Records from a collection
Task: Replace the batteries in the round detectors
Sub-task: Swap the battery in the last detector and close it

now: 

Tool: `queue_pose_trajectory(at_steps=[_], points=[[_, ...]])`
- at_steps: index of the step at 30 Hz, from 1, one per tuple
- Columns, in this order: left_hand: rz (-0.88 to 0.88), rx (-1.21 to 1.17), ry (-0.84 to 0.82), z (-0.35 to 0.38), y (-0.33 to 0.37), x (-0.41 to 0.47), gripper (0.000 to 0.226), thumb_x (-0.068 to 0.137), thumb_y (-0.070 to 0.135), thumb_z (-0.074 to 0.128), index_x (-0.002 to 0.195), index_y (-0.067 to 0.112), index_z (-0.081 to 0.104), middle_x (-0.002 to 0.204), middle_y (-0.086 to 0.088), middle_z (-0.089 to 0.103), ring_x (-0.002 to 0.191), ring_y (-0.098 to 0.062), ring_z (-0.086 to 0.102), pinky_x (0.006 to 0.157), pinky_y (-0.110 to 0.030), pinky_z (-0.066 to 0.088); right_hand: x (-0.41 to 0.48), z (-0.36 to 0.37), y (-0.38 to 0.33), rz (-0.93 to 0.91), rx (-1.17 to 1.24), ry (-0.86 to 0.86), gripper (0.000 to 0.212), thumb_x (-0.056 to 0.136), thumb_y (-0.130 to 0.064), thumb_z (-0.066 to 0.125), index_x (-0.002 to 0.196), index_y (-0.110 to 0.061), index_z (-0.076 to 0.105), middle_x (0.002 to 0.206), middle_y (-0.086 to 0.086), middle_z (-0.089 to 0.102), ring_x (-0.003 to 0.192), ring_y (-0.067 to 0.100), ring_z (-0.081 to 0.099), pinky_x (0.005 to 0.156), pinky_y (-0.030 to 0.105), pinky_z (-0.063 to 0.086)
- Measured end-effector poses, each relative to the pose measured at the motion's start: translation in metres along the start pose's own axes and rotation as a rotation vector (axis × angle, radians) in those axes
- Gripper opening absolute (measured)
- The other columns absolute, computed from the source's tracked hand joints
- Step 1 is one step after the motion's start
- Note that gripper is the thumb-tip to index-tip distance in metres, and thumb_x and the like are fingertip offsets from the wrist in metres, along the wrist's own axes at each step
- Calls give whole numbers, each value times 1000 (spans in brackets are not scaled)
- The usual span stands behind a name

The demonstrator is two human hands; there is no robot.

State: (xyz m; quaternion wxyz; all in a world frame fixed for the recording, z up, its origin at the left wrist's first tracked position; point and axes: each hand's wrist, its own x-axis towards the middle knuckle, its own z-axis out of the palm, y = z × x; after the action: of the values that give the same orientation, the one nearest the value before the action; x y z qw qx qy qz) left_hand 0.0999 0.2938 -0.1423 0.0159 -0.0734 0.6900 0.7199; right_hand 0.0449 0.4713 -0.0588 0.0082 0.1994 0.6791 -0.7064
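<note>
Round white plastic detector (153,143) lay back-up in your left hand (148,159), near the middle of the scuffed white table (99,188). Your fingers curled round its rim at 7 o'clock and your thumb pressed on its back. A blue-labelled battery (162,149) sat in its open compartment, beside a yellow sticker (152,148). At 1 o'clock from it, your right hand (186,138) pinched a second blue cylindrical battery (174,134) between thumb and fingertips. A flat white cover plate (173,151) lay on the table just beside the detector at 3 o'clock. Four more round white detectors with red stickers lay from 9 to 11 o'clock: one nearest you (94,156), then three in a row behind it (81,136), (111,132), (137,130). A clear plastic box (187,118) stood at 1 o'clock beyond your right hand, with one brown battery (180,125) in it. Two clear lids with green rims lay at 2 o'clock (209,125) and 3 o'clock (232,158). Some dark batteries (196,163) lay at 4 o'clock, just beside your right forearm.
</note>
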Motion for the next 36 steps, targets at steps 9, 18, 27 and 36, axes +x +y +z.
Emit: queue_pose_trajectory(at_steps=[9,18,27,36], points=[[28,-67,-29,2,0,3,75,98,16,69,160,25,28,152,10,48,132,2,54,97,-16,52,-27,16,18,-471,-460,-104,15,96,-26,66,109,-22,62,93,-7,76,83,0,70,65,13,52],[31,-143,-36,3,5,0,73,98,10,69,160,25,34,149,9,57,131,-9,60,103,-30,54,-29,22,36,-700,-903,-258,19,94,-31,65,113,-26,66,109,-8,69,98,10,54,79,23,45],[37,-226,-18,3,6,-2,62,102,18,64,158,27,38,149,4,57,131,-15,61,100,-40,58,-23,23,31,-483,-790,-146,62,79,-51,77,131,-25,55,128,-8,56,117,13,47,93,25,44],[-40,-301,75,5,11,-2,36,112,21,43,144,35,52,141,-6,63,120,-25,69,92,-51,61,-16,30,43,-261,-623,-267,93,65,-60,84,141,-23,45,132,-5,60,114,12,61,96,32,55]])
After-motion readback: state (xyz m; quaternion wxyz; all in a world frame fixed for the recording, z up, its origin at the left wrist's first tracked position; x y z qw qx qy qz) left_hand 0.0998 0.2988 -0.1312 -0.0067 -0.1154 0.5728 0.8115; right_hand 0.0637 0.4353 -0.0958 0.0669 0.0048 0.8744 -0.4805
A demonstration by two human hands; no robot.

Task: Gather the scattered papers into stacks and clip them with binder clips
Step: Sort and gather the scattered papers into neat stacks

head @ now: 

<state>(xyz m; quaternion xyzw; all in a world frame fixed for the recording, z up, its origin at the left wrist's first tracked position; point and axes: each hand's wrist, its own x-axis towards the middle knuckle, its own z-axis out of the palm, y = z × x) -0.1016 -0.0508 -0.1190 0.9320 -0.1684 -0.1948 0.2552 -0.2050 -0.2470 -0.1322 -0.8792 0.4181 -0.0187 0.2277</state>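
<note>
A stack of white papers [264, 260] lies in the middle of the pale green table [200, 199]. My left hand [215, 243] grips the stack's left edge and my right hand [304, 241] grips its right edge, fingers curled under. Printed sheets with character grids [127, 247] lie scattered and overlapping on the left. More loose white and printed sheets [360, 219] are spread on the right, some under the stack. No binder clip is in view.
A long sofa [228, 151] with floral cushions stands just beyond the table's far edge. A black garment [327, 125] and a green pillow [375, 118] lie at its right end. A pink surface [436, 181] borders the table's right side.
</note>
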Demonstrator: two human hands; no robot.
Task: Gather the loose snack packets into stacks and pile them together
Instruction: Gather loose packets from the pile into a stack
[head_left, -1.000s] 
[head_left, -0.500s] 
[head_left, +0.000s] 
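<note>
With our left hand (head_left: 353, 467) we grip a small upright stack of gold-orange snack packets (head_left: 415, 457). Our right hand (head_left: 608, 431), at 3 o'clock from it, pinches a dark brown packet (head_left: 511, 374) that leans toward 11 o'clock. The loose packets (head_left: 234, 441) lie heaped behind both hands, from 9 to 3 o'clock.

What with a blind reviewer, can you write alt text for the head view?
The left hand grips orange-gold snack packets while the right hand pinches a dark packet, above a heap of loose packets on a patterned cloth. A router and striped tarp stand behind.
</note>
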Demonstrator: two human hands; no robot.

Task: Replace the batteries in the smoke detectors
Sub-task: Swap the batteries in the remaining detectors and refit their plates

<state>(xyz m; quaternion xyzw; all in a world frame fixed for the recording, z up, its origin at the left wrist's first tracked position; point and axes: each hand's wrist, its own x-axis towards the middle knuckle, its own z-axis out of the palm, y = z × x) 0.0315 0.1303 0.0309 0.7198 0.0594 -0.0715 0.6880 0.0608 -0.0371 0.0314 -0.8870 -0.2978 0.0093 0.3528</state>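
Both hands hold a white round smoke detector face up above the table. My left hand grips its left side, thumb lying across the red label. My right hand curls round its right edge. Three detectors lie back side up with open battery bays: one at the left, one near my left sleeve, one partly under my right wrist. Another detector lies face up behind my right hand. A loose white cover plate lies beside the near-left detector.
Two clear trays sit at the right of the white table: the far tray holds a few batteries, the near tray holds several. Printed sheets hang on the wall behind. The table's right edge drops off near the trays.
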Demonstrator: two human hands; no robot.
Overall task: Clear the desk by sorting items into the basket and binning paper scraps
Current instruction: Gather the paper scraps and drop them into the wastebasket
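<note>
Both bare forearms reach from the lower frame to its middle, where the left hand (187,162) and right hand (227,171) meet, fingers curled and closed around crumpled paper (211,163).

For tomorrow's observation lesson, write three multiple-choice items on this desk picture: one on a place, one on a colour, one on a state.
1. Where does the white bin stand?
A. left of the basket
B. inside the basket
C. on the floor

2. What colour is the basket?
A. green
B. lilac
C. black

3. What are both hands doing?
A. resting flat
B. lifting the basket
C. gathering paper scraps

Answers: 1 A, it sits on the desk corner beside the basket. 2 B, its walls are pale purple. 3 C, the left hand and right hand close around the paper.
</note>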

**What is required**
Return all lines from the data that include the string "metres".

**Your solution**
- Measured end-effector poses, each relative to the pose measured at the motion's start: translation in metres along the start pose's own axes and rotation as a rotation vector (axis × angle, radians) in those axes
- Note that gripper is the thumb-tip to index-tip distance in metres, and thumb_x and the like are fingertip offsets from the wrist in metres, along the wrist's own axes at each step

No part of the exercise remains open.